Intro 5 ~ Jordan Tay

Jordan Tay slid from the roof and fell beside the child, groaning as her knees hit the wet road. Dark night hid her form amidst the haze of shadowed smog.
Blinded by the rush and flare of her beating heart, she clutched the child to her middle and crawled back. Voices buzzed ahead of the alley and the sounds pooled in her ears, unable to supass the adrenaline barrier guarding her mind.
No one seemed to take notice of the abrupt increase of the child's wailing, but she could see its damp mouth hang loose, and she could feel saliva drip onto her wrists.
“Quiet, quiet, quiet,” she whispered, and raised her sturdy palm to the child's mouth. She stood and limped to the back of the alleyway.
The yelling dulled, but the child's sounds still vibrates against her chest. She swallowed, but it did nothing to clear her deaf ears.

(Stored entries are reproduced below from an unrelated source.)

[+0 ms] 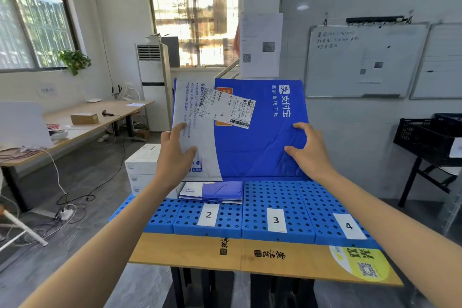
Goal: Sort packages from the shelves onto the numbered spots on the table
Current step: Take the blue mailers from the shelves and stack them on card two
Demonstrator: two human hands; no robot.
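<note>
A large blue and white mailer package point(252, 137) with shipping labels stands upright in front of me, above the table's blue perforated top point(280, 197). My left hand point(175, 152) grips its white left side, thumb on the front. My right hand point(307, 150) holds its blue right edge, fingers spread on the front. White labels mark spot 2 point(208, 214), spot 3 point(276, 219) and spot 4 point(349, 225). A smaller blue and white package point(212, 190) lies flat just behind the label for spot 2.
White boxes point(140, 167) are stacked at the table's far left corner. A long wooden desk point(82, 120) with a cardboard box stands to the left. Cables and a power strip point(66, 212) lie on the floor. A black crate point(430, 137) sits on a stand at right.
</note>
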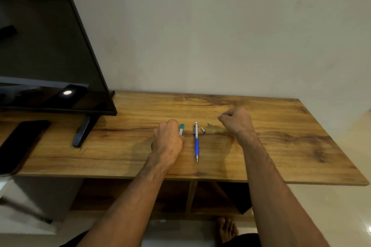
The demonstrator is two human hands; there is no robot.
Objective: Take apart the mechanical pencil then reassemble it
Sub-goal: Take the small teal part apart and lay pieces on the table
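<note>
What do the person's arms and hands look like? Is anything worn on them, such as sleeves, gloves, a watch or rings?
The left forearm and the right forearm are bare down to the picture's lower edge; no sleeve shows. The left hand and the right hand wear no gloves. Neither wrist has a watch or bracelet. No ring shows, though most fingers are hidden.

The mechanical pencil (196, 141) lies flat on the desk (281, 146), its metal tip pointing toward the near edge. It has a blue grip on the lower half, a silver upper barrel and a blue clip on its left side. Just right of its upper end lies a small silver cap (203, 129), apart from the barrel, and a tinier silver piece (209, 123) lies a little beyond that. To the pencil's left is a teal-and-white tube (181, 128), its lower end meeting the left hand (167, 140).
</note>
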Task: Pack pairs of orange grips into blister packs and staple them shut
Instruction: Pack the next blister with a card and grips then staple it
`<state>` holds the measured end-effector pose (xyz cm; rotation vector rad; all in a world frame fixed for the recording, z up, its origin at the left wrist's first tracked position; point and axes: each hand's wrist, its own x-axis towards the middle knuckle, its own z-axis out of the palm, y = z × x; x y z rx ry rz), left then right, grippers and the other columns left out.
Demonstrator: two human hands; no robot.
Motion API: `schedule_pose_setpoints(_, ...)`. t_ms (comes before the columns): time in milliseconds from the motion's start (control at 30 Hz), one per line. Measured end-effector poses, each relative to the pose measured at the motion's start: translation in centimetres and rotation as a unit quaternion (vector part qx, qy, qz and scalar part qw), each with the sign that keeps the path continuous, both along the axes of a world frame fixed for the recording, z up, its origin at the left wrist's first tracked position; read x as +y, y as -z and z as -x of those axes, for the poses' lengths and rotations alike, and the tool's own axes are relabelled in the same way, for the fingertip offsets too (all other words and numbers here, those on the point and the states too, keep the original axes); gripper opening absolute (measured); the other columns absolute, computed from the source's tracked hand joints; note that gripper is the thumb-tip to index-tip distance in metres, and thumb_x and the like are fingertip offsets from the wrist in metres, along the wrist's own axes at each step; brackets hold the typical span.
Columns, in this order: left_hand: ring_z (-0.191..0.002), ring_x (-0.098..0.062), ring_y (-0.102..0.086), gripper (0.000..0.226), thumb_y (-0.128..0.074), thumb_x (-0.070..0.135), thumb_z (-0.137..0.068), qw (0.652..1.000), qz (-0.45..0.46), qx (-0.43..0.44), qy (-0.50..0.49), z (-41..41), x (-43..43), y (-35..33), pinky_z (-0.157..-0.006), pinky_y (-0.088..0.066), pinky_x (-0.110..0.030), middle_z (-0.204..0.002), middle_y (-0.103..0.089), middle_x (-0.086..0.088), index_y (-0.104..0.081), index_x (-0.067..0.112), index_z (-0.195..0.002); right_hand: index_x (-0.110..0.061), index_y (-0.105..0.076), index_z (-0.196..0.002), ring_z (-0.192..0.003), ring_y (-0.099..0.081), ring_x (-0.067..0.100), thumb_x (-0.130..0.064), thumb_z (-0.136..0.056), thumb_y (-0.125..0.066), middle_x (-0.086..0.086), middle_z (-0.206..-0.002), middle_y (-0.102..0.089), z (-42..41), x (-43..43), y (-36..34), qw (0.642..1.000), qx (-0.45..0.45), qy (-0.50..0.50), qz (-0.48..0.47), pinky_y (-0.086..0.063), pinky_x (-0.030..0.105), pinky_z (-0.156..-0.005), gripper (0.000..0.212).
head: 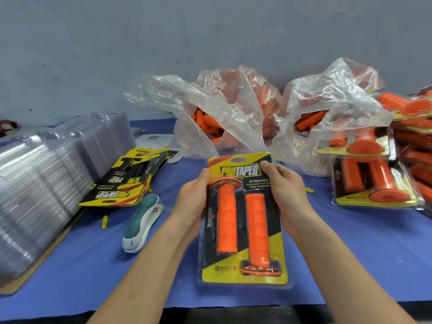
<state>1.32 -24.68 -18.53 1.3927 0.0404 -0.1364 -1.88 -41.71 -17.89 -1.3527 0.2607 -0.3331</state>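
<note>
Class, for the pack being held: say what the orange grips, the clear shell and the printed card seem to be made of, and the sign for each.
Orange grips: probably rubber or soft plastic, matte, with a moulded ribbed texture. Clear shell: thin glossy transparent plastic; glare streaks and a see-through rim. Printed card: likely coated cardboard, flat, with bright print and slight sheen.

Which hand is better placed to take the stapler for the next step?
Left, probably. The stapler lies just left of the left hand; the right hand grips the blister pack on its far edge and would have to cross over it.
</note>
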Motion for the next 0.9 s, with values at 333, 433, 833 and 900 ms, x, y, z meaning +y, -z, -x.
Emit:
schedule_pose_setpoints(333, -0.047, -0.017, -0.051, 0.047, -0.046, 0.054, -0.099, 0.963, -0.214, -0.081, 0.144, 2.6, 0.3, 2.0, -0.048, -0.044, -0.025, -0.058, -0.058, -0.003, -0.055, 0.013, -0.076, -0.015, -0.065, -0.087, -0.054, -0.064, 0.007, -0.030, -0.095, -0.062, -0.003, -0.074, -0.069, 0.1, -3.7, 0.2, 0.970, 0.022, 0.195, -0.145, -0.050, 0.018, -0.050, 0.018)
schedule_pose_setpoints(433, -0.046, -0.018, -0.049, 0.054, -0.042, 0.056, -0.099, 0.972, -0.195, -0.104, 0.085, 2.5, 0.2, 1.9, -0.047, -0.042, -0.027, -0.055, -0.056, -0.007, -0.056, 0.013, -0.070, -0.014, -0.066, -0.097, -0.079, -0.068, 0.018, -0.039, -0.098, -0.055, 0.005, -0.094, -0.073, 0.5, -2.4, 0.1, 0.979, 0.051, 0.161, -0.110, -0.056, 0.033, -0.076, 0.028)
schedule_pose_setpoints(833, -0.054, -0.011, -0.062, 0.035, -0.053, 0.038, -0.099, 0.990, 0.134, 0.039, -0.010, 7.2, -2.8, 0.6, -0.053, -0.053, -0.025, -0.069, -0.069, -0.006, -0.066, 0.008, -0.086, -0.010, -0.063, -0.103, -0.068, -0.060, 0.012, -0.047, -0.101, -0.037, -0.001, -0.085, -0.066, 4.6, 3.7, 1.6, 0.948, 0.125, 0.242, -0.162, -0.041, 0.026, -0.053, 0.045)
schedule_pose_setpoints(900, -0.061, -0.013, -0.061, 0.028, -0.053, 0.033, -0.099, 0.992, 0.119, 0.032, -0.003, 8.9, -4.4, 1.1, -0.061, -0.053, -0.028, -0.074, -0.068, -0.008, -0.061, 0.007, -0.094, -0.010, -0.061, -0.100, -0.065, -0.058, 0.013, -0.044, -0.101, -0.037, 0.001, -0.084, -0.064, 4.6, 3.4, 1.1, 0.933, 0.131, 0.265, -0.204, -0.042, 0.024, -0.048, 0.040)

Her face red, sweat gripped her clothing. She fumbled for the ladder, smacking bruised fingers against the steel bars as she repositioned the child, who shuddered with tears.
“Shh.” She said, but it was a half-hearted command. The cold steel seared her calluses as she pulled up on the ladder, and her wet boots slipped in an unknown substance. Her jaw hit the bars, but she was not fazed by simple pain.
The child writhed.
Curse her for caring. The child didn't want a savior. It would have rathered dying in the god-forsaken streets.
She snagged the next rung and climbed, and her tight fingers slipped over the bars and stained red with rust.
The child jerked and cracked its skull against the steel. She could feel the vibrations echo through the rungs. “Everything sacred,” she cursed and pulled it close, feeling its small fingers twist into the middle of her loose shirt. “I'm saving you, pal, saving your blasted little life.”
Children never listen much to reason.
She gripped the rooftop and lunged forward, feeling the grit of each worn shingle with careful consideration before giving it her weight. The child wailed.
“It's okay,” she said. Her bad leg ached. No one would search for them on the roof and she thought they were safe. Her hands shook. “It's okay.”
She pried the child from her torso and pushed her sleeve against its bleeding nose. It hiccuped with excited sobs. She pulled it closer and looked ahead at the rise of smoke. Screams no longer affected her numb ears, though she could see the child react with renewed sorrow at each unheard cry. She leaned against the slant of the roof and held the toddler.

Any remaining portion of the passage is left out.